The first song of CD 2, Romance, parle moi is sentimental but has a memorable and wide-ranging melody. Another light-headed charmer is C'était en Avril, a setting of a good-natured poem by Pailleron. Also, what can be a more moving and beautifully arched melody than in Vous avez beau fair et beau dire; likewise in Je n’ose pas – perfect miniatures both.

Adrian Farmer is no mere accompanist although often the piano parts simply support the voice. On other occasions they are quite dominant and use the whole keyboard with sweeping arpeggio figures, melodies doubled in the right-hand and some rich and unexpected harmonic writing. Just to take two contrasting examples, in Les Papillons, a light almost luminous accompaniment adds more than the sum of its parts to the more monochrome vocal line. In the German song, Am See we move from rippling lake accompaniment to a dark, Schumannesque change to homophony for the remembrance of the dead lover. Farmer is utterly part of the duo and adds character where it is most needed and shows a strong understanding of style and nuance.

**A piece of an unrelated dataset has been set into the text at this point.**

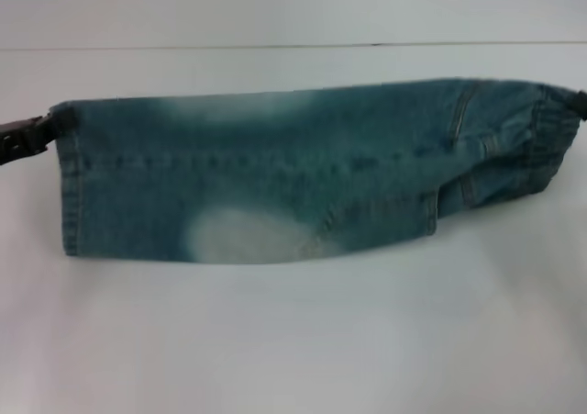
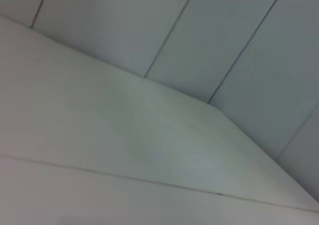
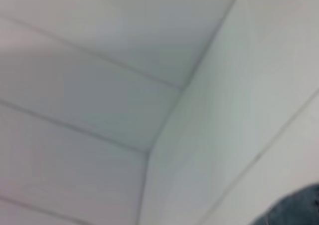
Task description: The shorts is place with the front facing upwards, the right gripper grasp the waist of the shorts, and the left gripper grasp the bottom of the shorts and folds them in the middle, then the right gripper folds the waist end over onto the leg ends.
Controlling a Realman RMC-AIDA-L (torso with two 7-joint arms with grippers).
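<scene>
A plain white surface [image 1: 293, 341] fills the head view, running back to a pale wall with a thin seam where the two meet; both wrist views show little more than white panels and their joints.

Stretched across the middle of the scene, and apparently lifted clear of the surface, is a pair of denim shorts [image 1: 275, 184], blue with faded pale patches. They appear already doubled lengthwise, one leg over the other, forming a long band from left to right. The hemmed leg ends [image 1: 69, 180] hang at the left, the gathered waist [image 1: 550, 139] at the right, with pocket stitching just inside it. A sliver of the same denim shows at the edge of the right wrist view.

The left pincer [image 1: 41, 131] is a dark shape at the upper left corner of the band, closed on the leg hem. The right pincer [image 1: 580, 102] barely shows at the far right edge, pinched on the waist.

Denim of this kind is likely moderately heavy, soft yet with some body: it sags between two holds but keeps a crease fairly well. It is neither slippery nor fragile. The thick seams make the surest holds, namely the waistband and the stitched hem, where layered cloth will not slide out of a pinch.
</scene>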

The discs come with a complex but fascinating history of the de Rothschilds - especially of those in the early 20th century - by Charlotte herself. There is also a useful and detailed commentary on ‘The Musical Voices of Mathilde de Rothschild’ by a very sympathetic Francesco Izzo. Each of these fifty-odd songs is sung with much artistry as if each is a precious and unique jewel. All of the texts are supplied in a separate booklet and have been excellently translated by various hands. The recording is ideal: intimate but spacious.' Gary Higginson, MusicWeb International, June 2013

Full review here

‘...she had a highly cultivated affinity with the genre of Lieder. Whether she is portraying Mussorgsky's whining child, a lover or a folk-singer, her intelligence as a performer always comes through.  She sang some charmingly dignified songs by her ancestor Mathilde, which had a Mendelssohnian purity flavoured with some very subtle shifts of harmony.’

The Times, London  

‘I have admired the artistry and vocal talents of Charlotte de Rothschild since she came to the Royal College of Music as a post-graduate...and am especially pleased that her C.D. includes songs by Mathilde de Rothschild, whose compositions deserve to be more widely known.  The delightful songs on this disc are beautifully constructed and immediately attractive.  Each song reflects the mood of the words with telling effect, and Charlotte de Rothschild instinctively responds to the subtle demands of the songs with well-judged rubato.’

Sir David Willcocks

‘In one of the most intriguing recordings of recent months, a present-day Rothschild sings works inscribed in her family's volume...Charlotte de Rothschild, whose attractive voice has earned her a career as a recitalist and oratorio soloist, intersperses treasures from the family album among other works associated with home musicales - most notably, songs composed by her cigar-smoking ancestor Mathilde de Rothschild.’

The New Yorker

Charlotte de Rothschild "sought out, studied, performed, recorded and so rescued from obscurity many unjustly neglected examples of the art of song. ‘I really began with my ancestor Mathilde de Rothschild (1832-1924). She was taught by Chopin and went on to become a prolific and remarkably successful composer in what, back then, was very much a man’s world. At the start of the 20th century, her songs were loved and widely performed; by its end, they were all but forgotten. Examining the scores, I decided that she more than deserved a revival... The outcome was The Songs of Mathilde de Rothschild, a two-CD set issuied in 2013. Of its 50 or so songs, some existed in published form and others survived only in manuscripts, which Miss de Rothschild found in a family attic. All are performed by her accompaniment by the eminent pianist Adrian Farmer, whose playing, like her singing, is by turns contemplative, rhapsodic and brilliantly virtuosic. Since then, their collaboration has resulted is recordings that have become the standard renditions of such British songwriters as Norman Peterkin and C.Armstrong Gibbs." - Mark Griffiths, Country Life.